TASK TO CARRY OUT => Nothing in the listing may change. Repeat all of it.

DATA BLOCK =>
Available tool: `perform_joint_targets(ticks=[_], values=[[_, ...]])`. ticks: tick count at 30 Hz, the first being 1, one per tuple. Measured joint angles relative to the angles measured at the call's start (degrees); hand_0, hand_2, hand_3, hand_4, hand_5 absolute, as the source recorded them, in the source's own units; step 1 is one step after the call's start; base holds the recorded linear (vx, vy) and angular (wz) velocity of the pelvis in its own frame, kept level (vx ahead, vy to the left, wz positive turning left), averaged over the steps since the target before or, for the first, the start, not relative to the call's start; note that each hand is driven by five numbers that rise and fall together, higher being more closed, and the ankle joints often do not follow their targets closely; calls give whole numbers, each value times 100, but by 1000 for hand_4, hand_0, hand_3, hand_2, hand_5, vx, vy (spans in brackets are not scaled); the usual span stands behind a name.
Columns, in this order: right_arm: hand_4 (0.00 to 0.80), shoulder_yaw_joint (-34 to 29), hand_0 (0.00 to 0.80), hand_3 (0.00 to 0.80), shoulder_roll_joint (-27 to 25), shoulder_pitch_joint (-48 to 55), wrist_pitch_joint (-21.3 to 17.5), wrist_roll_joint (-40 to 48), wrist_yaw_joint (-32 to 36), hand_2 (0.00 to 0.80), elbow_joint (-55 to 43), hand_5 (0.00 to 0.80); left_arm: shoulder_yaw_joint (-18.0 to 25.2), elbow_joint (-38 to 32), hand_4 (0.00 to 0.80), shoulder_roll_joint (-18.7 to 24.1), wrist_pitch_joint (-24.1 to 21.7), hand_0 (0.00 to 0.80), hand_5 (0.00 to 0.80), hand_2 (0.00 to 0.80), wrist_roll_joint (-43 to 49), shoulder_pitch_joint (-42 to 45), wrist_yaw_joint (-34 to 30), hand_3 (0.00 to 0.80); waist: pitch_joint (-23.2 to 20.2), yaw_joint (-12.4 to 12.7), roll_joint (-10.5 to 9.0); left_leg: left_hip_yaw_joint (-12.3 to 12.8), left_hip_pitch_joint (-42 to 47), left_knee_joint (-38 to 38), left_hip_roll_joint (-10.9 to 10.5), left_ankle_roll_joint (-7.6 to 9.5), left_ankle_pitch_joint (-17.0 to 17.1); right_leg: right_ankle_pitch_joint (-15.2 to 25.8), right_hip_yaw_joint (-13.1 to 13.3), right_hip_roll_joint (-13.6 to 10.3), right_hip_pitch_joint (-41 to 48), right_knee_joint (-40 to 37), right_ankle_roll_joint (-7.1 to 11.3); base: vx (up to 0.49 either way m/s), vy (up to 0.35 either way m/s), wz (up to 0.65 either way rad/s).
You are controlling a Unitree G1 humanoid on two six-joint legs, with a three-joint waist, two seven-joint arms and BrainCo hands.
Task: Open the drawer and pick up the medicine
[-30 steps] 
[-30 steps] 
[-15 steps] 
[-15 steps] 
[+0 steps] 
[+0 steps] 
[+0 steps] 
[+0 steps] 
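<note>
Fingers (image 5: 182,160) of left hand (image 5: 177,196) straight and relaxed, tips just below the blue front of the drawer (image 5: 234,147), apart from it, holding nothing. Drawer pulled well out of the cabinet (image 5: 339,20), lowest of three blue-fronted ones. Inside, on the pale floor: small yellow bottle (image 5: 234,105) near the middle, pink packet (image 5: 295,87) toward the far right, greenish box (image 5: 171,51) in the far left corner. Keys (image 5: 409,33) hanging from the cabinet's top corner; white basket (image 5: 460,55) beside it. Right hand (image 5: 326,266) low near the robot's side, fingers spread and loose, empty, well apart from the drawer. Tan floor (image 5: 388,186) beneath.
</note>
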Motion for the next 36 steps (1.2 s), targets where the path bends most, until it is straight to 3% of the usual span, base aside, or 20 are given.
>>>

RESPONSE FOR THIS EXERCISE =>
Available tool: `perform_joint_targets(ticks=[_], values=[[_, ...]])`. ticks: tick count at 30 Hz, the first being 1, one per tuple. Measured joint angles relative to the angles measured at the call's start (degrees); hand_0, hand_2, hand_3, hand_4, hand_5 absolute, as the source recorded them, in the source's own units; step 1 is one step after the call's start; base holds the recorded linear (vx, vy) and angular (wz) velocity of the pelvis in its own frame, kept level (vx ahead, vy to the left, wz positive turning left), averaged over the steps since the target before or, for the first, the start, not relative to the call's start; note that each hand is driven by five numbers that rise and fall together, higher being more closed, and the ankle joints often do not follow their targets closely; calls give whole numbers, each value times 100, but by 1000 for hand_4, hand_0, hand_3, hand_2, hand_5, vx, vy (spans in brackets are not scaled); the usual span stands behind a name.
Columns, in this order: right_arm: hand_4 (0.00 to 0.80), shoulder_yaw_joint (-34 to 29), hand_0 (0.00 to 0.80), hand_3 (0.00 to 0.80), shoulder_roll_joint (-27 to 25), shoulder_pitch_joint (-48 to 55), wrist_pitch_joint (-21.3 to 17.5), wrist_roll_joint (-40 to 48), wrist_yaw_joint (-32 to 36), hand_2 (0.00 to 0.80), elbow_joint (-55 to 43), hand_5 (0.00 to 0.80); left_arm: shoulder_yaw_joint (-18.0 to 25.2), elbow_joint (-38 to 32), hand_4 (0.00 to 0.80), shoulder_roll_joint (-18.7 to 24.1), wrist_pitch_joint (-24.1 to 21.7), hand_0 (0.00 to 0.80), hand_5 (0.00 to 0.80), hand_2 (0.00 to 0.80), wrist_roll_joint (-43 to 49), shoulder_pitch_joint (-42 to 45), wrist_yaw_joint (-34 to 30), hand_3 (0.00 to 0.80); waist: pitch_joint (-23.2 to 20.2), yaw_joint (-12.4 to 12.7), roll_joint (-10.5 to 9.0); left_leg: left_hip_yaw_joint (-12.3 to 12.8), left_hip_pitch_joint (-42 to 47), left_knee_joint (-38 to 38), left_hip_roll_joint (-10.9 to 10.5), left_ankle_roll_joint (-7.6 to 9.5), left_ankle_pitch_joint (-17.0 to 17.1); right_leg: right_ankle_pitch_joint (-15.2 to 25.8), right_hip_yaw_joint (-13.1 to 13.3), right_hip_roll_joint (-13.6 to 10.3), right_hip_pitch_joint (-41 to 48), right_knee_joint (-40 to 37), right_ankle_roll_joint (-7.1 to 11.3); base: vx (up to 0.49 either way m/s), vy (up to 0.35 either way m/s), wz (up to 0.65 either way rad/s).
You are controlling a Unitree G1 humanoid on two six-joint legs, with a three-joint waist, two seven-joint arms and BrainCo hands.
Task: Open the drawer and pick up the medicine
[-30 steps] 
[-30 steps] 
[-15 steps] 
[-15 steps] 
[+0 steps] 
[+0 steps] 
[+0 steps] 
[+0 steps] 
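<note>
Fingers (image 5: 182,160) of left hand (image 5: 177,196) straight and relaxed, tips just below the blue front of the drawer (image 5: 234,147), apart from it, holding nothing. Drawer pulled well out of the cabinet (image 5: 339,20), lowest of three blue-fronted ones. Inside, on the pale floor: small yellow bottle (image 5: 234,105) near the middle, pink packet (image 5: 295,87) toward the far right, greenish box (image 5: 171,51) in the far left corner. Keys (image 5: 409,33) hanging from the cabinet's top corner; white basket (image 5: 460,55) beside it. Right hand (image 5: 326,266) low near the robot's side, fingers spread and loose, empty, well apart from the drawer. Tan floor (image 5: 388,186) beneath.
</note>
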Motion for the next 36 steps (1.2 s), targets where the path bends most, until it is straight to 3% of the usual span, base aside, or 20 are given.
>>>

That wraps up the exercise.